EPA Reaches Legal Agreements to Close 2 Landfills in Puerto Rico
SAN JUAN – The U.S. Environmental Protection Agency has reached agreements with the municipalities of Cayey and Arroyo to permanently close their municipal solid waste landfills, improve landfill operations, make major improvements to recycling, and introduce composting programs, according to an announcement.
“It is imperative that Puerto Rico expand source reduction, recycling, and composting on the island,” said EPA Regional Administrator Judith A. Enck. “The most effective way to handle solid waste is to produce less of it, while making sure that landfills are properly closed when they reach capacity. That is the strategy that the EPA has used in addressing the many landfills in Puerto Rico that are near or beyond capacity.”
Cayey will permanently stop receiving waste at its landfill by Jan. 1, and Arroyo will permanently stop receiving waste at its landfill by June 30, 2019. Both landfills would be permanently closed according to an approved closure schedule.
Under the two legal agreements with the EPA, Arroyo will create a recycling program, and Cayey will expand and improve its existing recycling program. Both municipalities will also create new composting programs. These recycling and composting programs, which the EPA says will be designed with community input, will be “aimed at minimizing the disposal of recyclable materials, and food and yard waste. Both municipalities will also develop an educational and outreach program to inform the public of these initiatives, and will include outreach to schools, municipal facilities, small businesses, and households.”

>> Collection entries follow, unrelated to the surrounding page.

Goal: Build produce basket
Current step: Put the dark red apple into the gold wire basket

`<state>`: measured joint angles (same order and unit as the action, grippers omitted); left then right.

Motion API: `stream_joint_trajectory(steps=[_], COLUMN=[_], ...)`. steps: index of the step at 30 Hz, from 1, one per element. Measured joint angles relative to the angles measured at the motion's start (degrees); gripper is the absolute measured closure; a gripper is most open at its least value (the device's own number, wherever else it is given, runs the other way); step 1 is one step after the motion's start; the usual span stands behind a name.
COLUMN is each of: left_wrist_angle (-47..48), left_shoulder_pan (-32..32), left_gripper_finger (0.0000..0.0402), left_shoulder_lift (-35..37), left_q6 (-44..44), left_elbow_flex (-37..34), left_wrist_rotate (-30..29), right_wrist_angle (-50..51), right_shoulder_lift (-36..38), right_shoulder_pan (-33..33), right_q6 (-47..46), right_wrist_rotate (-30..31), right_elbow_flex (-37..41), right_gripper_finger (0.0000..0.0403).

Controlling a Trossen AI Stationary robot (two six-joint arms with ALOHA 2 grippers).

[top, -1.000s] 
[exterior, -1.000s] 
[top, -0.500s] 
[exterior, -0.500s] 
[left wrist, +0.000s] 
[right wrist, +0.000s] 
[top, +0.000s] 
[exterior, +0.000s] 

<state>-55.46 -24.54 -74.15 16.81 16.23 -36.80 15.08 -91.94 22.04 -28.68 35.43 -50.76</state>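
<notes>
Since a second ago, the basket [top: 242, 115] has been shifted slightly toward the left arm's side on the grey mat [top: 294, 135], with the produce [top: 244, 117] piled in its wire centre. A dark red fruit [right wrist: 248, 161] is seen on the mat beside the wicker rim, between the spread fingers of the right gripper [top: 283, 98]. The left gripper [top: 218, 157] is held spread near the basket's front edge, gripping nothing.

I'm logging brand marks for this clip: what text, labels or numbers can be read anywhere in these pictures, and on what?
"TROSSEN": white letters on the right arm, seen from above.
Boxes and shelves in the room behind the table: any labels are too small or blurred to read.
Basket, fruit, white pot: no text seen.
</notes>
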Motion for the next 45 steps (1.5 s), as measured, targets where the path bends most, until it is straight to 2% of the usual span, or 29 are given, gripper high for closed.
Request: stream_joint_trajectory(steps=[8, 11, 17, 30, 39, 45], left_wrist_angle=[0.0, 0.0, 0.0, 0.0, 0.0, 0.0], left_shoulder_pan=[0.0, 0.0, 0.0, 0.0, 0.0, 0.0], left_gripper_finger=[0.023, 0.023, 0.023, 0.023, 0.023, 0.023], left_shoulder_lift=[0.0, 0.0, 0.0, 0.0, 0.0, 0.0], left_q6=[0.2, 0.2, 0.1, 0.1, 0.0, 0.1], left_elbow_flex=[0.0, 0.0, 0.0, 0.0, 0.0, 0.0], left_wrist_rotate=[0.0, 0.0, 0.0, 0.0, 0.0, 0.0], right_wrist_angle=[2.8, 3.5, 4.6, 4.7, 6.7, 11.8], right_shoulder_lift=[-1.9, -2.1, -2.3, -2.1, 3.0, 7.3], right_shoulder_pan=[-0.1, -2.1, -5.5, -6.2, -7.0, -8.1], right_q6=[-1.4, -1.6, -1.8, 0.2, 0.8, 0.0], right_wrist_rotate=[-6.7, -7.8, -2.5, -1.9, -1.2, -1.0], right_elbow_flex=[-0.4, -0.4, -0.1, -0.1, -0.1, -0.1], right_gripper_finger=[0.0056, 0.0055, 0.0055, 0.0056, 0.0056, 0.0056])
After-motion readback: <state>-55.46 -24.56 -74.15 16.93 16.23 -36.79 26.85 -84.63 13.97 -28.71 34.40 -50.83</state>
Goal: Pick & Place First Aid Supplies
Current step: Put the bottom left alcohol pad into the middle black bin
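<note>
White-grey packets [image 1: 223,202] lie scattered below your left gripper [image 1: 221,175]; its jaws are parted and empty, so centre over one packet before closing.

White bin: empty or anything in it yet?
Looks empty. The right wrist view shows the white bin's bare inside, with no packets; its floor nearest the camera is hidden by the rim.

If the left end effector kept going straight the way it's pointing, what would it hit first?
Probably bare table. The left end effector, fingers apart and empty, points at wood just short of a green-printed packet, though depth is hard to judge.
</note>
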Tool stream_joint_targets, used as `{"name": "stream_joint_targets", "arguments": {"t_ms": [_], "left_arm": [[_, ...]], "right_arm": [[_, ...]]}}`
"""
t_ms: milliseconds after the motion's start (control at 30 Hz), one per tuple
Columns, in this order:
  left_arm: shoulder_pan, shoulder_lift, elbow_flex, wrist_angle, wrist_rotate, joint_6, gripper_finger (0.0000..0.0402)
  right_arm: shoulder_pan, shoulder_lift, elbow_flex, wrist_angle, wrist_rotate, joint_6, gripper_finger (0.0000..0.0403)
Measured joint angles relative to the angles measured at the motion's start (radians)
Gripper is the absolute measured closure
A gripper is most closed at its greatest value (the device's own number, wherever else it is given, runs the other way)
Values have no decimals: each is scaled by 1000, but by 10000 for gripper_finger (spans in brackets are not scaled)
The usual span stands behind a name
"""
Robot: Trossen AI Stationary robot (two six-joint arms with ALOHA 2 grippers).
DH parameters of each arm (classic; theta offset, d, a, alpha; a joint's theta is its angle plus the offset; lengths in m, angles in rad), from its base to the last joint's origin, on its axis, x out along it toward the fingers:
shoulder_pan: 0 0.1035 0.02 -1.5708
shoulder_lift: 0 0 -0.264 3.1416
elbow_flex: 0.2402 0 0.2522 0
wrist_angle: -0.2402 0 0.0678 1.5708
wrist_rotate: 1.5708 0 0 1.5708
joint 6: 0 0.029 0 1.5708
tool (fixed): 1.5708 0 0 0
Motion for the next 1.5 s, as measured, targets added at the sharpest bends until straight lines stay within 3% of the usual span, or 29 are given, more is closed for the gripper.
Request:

According to the EPA’s release, the municipalities have also agreed to make improvements to operations, “including measures to better manage stormwater, reduce dust, monitor groundwater, and install landfill gas control systems.”
Both Cayey and Arroyo are required to submit Zika virus mosquito control plans to the EPA, and to implement them at their landfills. In addition, both municipalities “will continue to cover exposed areas of the landfill on a daily basis to help control odors and blowing debris. Cayey and Arroyo are required to improve landfill security and will inspect incoming loads of waste to ensure that hazardous wastes, certain liquid wastes, scrap tires, recyclable materials, refrigerators and other appliances are not being sent to the landfill,” the EPA reads.
During inspections of the Cayey and Arroyo landfills, the EPA says it discovered that both “lacked adequate security, adequate stormwater controls, and effective groundwater and methane monitoring systems, and had steep and potentially unstable slopes. Both landfills were expanded without installing required liners and leachate collection systems. Arroyo also failed to properly maintain a partial liner and leachate collection system on its landfill.” Leachate is a liquid that percolates through a landfill or has been generated by decomposing waste.
The EPA held public meetings in Cayey and Arroyo to discuss these agreements and to seek comment from the public. The proposed Administrative Orders on Consent that detail these agreements were subject to public comment periods. During these public comment periods, no written comments were received.
Since 2007, the EPA has reached agreements with 12 municipalities and other owners and operators of landfills in Puerto Rico to improve landfill operations and to put them on schedules for closure. Eleven of the agreements have included the implementation of municipal recycling programs.
“The EPA is continuing to assess landfills throughout Puerto Rico and to develop legal agreements where appropriate,” the agency said.